Birmas Altherrenriege bildet Gegenregierung

■ 1962 gestürzter Ex-Ministerpräsident U Nu gibt Bildung einer Übergangsregierung bekannt / Ex-Stabschef Tin Oo soll als Verteidgungsminister die Armee einbinden / Wahltermin auf 9.Oktober angesetzt / Weiter Weg zum Parteienpluralismus

Rangun (taz/ap) - Der 1962 gestürzte Ex-Ministerpräsident U Nu hat gestern die Bildung einer Übergangsregierung bekanntgegeben und sich selbst zu ihrem Chef ausgerufen. Das erste Oppositionsbündnis neben der Studentenorganisation, das sich am Sonntag vor einer Woche unter dem Namen „Liga für Demokratie und Frieden“ zusammmenfand, hatte also mehr als nur symbolischen Charakter.

Ausländische Beobachter waren zunächst skeptisch, ob die darin versammelte Altherrenriege unter Schirmherrschaft des 82jährigen U Nu zu einer Übergangsregierung imstande sei. In einem Schreiben, das diplomatischen Vertretungen in der Hauptstadt zuging, erklärte U Nu unter Anspielung auf seinen Sturz durch das Militär vor 26 Jahren, er habe in Ausübung seiner Rechte wieder die Macht übernommen, die General Ne Win ihm damals entrissen habe. Bis heute gilt U Nu als angesehener Staatsmann, der sich im Kampf gegen die britische Kolonialherrschaft bewährte, obschon es auch ihm während seiner Amtszeit mit Unterbrechungen von 1948-1962 nicht gelungen war, in dem Vielvölkerstaat ein stabiles Mehrparteiensystem zu installieren.
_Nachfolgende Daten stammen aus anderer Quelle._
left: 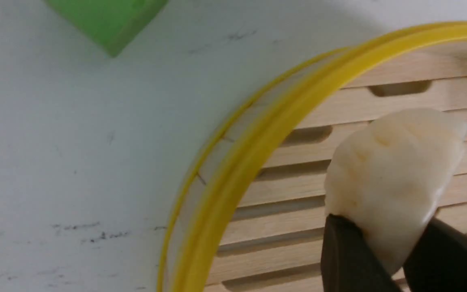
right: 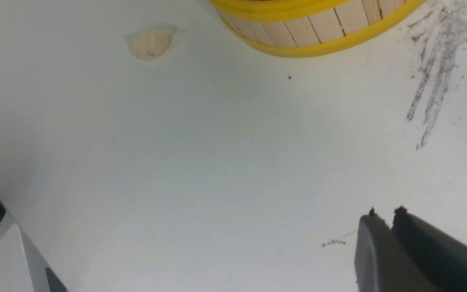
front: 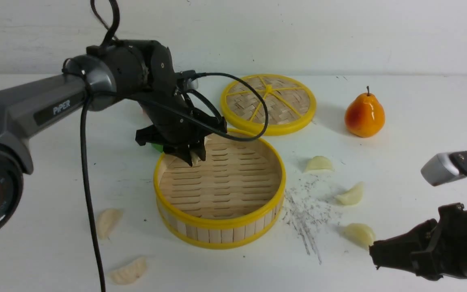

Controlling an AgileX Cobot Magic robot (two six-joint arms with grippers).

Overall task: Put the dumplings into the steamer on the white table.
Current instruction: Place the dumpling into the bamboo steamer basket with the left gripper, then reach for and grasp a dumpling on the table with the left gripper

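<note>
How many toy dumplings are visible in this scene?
6: one in the left end effector above the steamer, two left of it, three right; arms may hide others.

The steamer's (front: pixel 217 223) mouth is open upward, its slatted floor bare from the middle to the right wall. At the far left, the left fingers (front: pixel 183 153) and the dumpling (left: pixel 395 174) they hold occupy the space over the floor. The left arm (front: pixel 55 97) and its looping cable (front: pixel 89 202) block entry from that side. Behind the steamer, the lid (front: pixel 286 101) leaves little room; a green block (left: pixel 108 20) sits just outside the wall. Three dumplings (front: pixel 351 194) dot the bench (front: pixel 278 267) to the right, with gaps between them, and the pear (front: pixel 364 114) stands beyond. Between the steamer and the right fingers (right: pixel 373 247), the near bench gives a clear lane.
</note>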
Nach Ne Wins unblutigem Militärputsch wurde U Nu zunächst inhaftiert. Er ging nach seiner Freilassung nach Thailand ins Exil und formierte dort eine Widerstandsbewegung. Erst 1980 kehrte er unter dem Versprechen, sich fortan nicht mehr politisch zu betätigen, nach Birma zurück.
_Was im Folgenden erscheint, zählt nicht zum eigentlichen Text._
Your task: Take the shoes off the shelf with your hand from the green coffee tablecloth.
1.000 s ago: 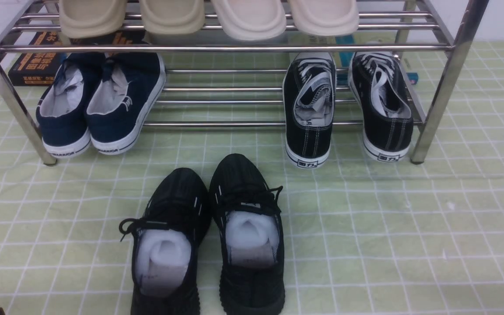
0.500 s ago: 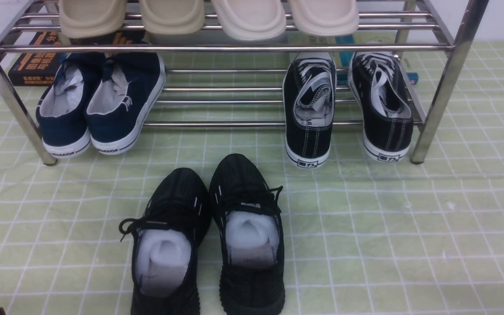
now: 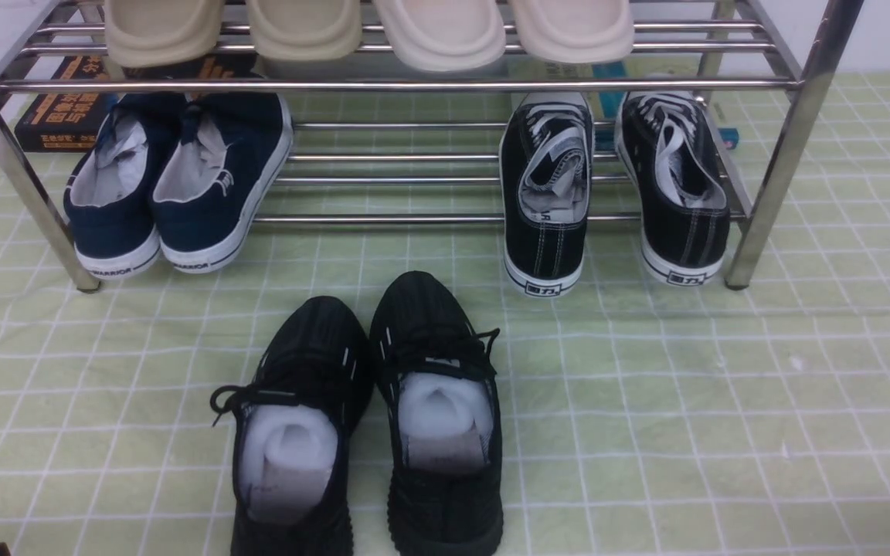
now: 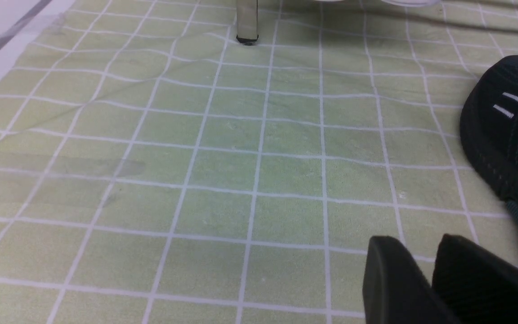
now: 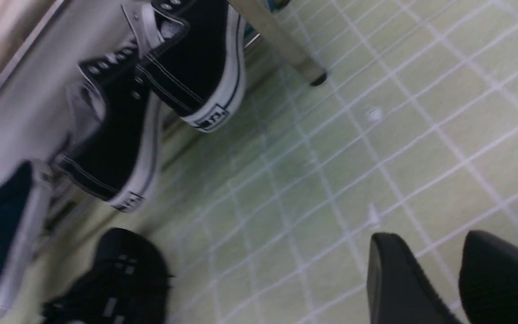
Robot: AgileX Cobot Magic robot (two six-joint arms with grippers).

Zum Staatspräsidenten proklamierte U Nu den früheren Staatschef Mahn Win Maung, einen 72 Jahre alten Angehörigen der Karen-Minorität, der mit seinen Hussarenstreichen gegenüber den Japanern bereits 1945 Furore machte. Wichtigster Mann des neuen, 25köpfigen Kabinetts ist indessen der pensionierte General Tin Oo. Der 1976 wegen Verwicklung in einen Putschversuch geschaßte und daraufhin bis 1980 inhaftierte Ex-Stabschef ist zum Verteidigungsminister ernannt worden. Ihm kommt die Rolle eines Bindeglieds zwischen der zunehmend gespaltenen Opposition zu. Großer Beliebtheit erfreut er sich nicht allein bei der Bevölkerung, er verfügt auch noch über eine beachtliche Anhängerschaft unter den Militärs, und hier besonders bei den jüngeren Rängen. Aung Gyi, dessen kritische Briefe an die Regierung Ne Win im letzten Jahr für Schlagzeilen sorgten, erklärte indessen, er sei froh, daß sein Name nicht im Gegenkabinett U Nus zu finden sei. U Nu kündigte Wahlen an, doch sollen diese in Ermanglung von Wahlzetteln und anderen Materials lediglich in den Städten abgehalten werden.

Gewiß ist der von U Nu anberaumte Wahltermin für den 9.Oktober zu kurzfristig, als daß sich neben den momentan offenbar vorherrschenden restaurativen Tendenzen eine pluralistische Parteienlandschaft, die 26 Jahre lang rigoros unterdrückt wurde, entfalten könnte.

Lediglich die ethnischen Minoritäten, gegen die die zentralistische Militärregierung in Rangun seit 40 Jahren einen zehrenden Bürgerkrieg führt, verfügen über einen organisierten Apparat. So oder so: eine neue birmanische Regierung wird die Balance zwischen den mineral- und rohstoffreichen peripheren Regionen des Landes - in der Hand der ethnischen Minoritäten - und dem bevölkerungsreichen, überwiegend Reis produzierenden Zentralbirma finden müssen.